Instructions to follow => Only the lines below between the ones containing "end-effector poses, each" and "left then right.", inclusive, are to be reproduced, each exactly as it stands.

Supplied information START

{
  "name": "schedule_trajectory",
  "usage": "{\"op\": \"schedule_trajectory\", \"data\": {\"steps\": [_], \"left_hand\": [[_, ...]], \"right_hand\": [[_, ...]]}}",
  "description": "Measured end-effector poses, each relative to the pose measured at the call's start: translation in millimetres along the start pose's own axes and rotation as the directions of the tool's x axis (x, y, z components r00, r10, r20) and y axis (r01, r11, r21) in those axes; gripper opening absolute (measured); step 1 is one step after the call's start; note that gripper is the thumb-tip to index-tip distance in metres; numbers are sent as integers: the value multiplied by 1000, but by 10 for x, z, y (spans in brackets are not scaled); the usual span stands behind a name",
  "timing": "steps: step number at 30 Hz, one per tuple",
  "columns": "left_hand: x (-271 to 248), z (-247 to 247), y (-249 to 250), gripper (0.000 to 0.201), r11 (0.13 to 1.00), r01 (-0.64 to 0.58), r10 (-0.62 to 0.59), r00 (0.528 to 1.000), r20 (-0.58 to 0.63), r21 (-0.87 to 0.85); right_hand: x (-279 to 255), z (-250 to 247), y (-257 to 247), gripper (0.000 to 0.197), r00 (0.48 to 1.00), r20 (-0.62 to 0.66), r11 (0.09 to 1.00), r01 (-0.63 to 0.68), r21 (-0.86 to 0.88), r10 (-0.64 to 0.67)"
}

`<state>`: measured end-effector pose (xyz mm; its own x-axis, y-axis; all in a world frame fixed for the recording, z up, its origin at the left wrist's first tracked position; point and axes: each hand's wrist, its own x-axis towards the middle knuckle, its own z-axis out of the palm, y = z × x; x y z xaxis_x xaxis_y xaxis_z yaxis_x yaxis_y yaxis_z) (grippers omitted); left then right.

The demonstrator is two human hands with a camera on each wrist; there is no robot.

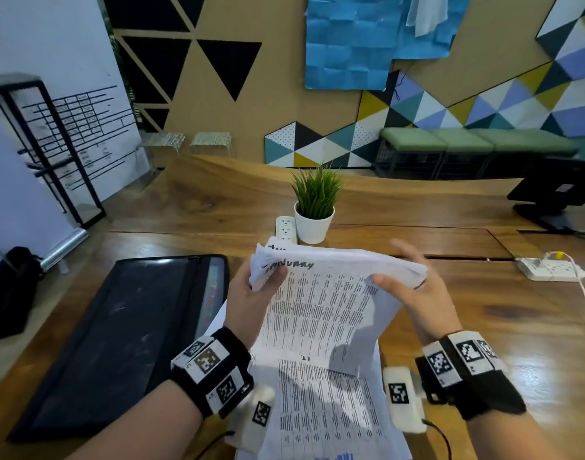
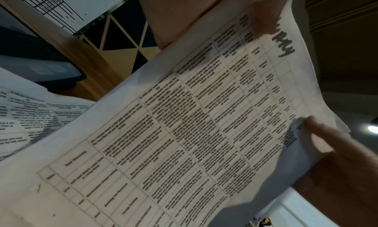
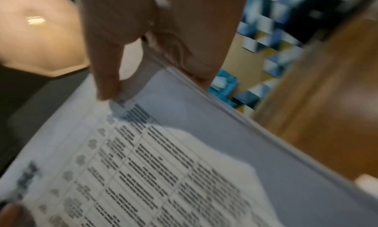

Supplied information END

Answer section =>
  "description": "Measured end-effector poses, each relative to the pose measured at the call's start: translation in millimetres along the start pose's own axes and rotation as the directions of the tool's x axis (x, y, z components r00, r10, r20) and y axis (r01, r11, r21) in those axes; gripper opening absolute (measured); step 1 is one step after the call's start; note that gripper is the thumb-tip to index-tip distance in metres; numbers are sent as integers: the value multiplied by 1000, but by 10 for x, z, y (spans in brackets are not scaled); the usual span stands behind a name",
  "timing": "steps: step number at 30 Hz, one per tuple",
  "columns": "left_hand: x (-271 to 248), z (-247 to 247), y (-249 to 250), gripper (0.000 to 0.201), r11 (0.13 to 1.00), r01 (-0.64 to 0.58), r10 (-0.62 to 0.59), r00 (0.528 to 1.000), r20 (-0.58 to 0.63), r21 (-0.87 to 0.85); right_hand: x (-279 to 255), z (-250 to 247), y (-257 to 247), gripper (0.000 to 0.197), r00 (0.48 to 1.00), r20 (-0.62 to 0.66), r11 (0.09 to 1.00), r01 (-0.63 to 0.68), r21 (-0.86 to 0.88), r10 (-0.64 to 0.67)"
}

`<state>`: measured end-effector pose (xyz mm; its own x-axis, y-axis; all in a world frame fixed for the recording, z up, its origin at the left wrist's first tracked position; point and axes: each hand's wrist, its own x-axis towards the middle knuckle, its own z-axis out of the palm, y = z × x; x y z xaxis_x xaxis_y xaxis_z yaxis_x yaxis_y yaxis_z) (grippers omitted); left then right.

The required output has been given in full.